A day in the life of an elephant at AWE
Mussina, Shan, Nuanedi, Chova, Chishuru and Zambezi start their day at 7am, when they are taken out of their stables by their handlers and led to their drinking area for morning refreshments. During this time, the handlers take the opportunity to brush the elephants down (this helps keeps midgets and insects at bay) and give them a general ‘once over’ to check if there are any injuries or cuts that need treating. This is the time to check the overall health of our elephants and it is also a good bonding exercise for the handlers and the elephants.
Once they are fully watered they then head out into the 300-hectare reserve with the handlers to free range feed on trees and shrubs.
If an interaction is booked for 8am, the elephants are taken to the Interaction Centre to meet their first group of guests. They enjoy coming in to get the first dose of morning ‘treats’ and fuss and one never tires to see them gently saunter to the meeting place.
Once finished with the guests at around 09.00am, they head back out into the veld with their handlers to eat some more roughage, roam around and free range feed. They never tire of trying to get a sneaky bite of the handlers lunch while they eat with them under the trees.
12pm is the next activity, when they follow the handlers in again to meet the awaiting group of excited and keen guests. Again, the treats and supplementary feed awaits them and they relish the opportunity to come and meet everyone.
This session also lasts around an hour after which they once again are free to feed or, if the weather permits, go for a long swim in the large dam we have on the property. They will happily frolic about in the dam until suitably covered with mud. Afterwards they'll dry themselves with plenty of dust to create a ‘sun cream’ to protect them from the sun.
Come 15.00, the elephants return to the Interaction Centre for their final date with our guests. Again, more supplement food is provided as well as lots of attention from the public.

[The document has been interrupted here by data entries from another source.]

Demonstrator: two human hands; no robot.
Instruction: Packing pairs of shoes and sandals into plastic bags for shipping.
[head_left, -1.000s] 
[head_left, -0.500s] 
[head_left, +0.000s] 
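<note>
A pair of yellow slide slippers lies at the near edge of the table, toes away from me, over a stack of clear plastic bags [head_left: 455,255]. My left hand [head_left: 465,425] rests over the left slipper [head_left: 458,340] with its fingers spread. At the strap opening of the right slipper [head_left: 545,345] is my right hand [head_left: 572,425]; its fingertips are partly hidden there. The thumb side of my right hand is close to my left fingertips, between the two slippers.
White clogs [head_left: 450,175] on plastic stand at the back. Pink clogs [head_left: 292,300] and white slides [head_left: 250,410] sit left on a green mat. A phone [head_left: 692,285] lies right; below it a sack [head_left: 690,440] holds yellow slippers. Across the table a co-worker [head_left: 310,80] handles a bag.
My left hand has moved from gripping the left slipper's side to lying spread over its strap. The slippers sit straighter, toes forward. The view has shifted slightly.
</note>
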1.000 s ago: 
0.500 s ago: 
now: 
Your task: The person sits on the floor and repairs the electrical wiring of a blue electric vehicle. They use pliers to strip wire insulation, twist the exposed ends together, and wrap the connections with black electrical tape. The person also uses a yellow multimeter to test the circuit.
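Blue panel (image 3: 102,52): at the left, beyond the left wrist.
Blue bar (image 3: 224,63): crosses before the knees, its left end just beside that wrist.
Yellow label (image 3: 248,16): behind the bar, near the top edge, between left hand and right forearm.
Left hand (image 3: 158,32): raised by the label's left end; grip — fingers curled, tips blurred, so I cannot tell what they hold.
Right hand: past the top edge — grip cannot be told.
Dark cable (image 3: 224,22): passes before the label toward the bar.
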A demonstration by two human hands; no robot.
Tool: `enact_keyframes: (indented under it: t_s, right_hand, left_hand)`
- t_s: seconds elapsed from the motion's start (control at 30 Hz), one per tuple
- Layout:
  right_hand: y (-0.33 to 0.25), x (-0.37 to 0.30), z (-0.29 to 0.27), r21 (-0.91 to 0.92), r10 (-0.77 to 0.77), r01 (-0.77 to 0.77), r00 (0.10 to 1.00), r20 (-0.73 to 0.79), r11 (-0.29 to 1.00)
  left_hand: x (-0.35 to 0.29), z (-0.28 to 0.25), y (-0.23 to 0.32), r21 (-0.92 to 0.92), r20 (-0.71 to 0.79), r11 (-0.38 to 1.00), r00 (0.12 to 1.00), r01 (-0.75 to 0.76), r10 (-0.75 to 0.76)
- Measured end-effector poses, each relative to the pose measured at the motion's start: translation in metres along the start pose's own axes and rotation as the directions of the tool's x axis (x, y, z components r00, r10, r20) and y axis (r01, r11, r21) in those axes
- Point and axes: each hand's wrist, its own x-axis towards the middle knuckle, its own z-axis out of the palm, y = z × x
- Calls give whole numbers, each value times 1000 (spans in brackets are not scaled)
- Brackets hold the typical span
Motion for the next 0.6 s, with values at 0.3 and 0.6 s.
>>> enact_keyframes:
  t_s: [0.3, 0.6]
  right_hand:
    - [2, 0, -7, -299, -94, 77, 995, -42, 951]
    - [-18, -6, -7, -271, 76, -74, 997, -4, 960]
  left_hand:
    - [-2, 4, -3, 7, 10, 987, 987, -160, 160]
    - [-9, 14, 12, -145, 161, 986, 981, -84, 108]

Our elephants are done by 16.00 and then have another chance to head back into the bush before they slowly make their way back to their stables at about 17.00 and settle in for the night. By this time, the handlers have filled each individual stable with cut branches, hay and Bana grass (which AWE grows specially for the elephants) so they can feed in the night (elephants sleep only 4 hours a night).
Two handlers sleep next to the stables to ensure the safety of the elephants. They are also in charge of feeding them at three different intervals throughout the night.
If there are no guests booked then the elephants will stay out in the bush to free range feed, carry out fence controls, rest or play. Some days they free range feed on a neighbouring farm. Other days, they are engaged in research activities with our researchers. Often, they are being photographed by passionate wildlife journalists or film makers and simply being their beautiful selves.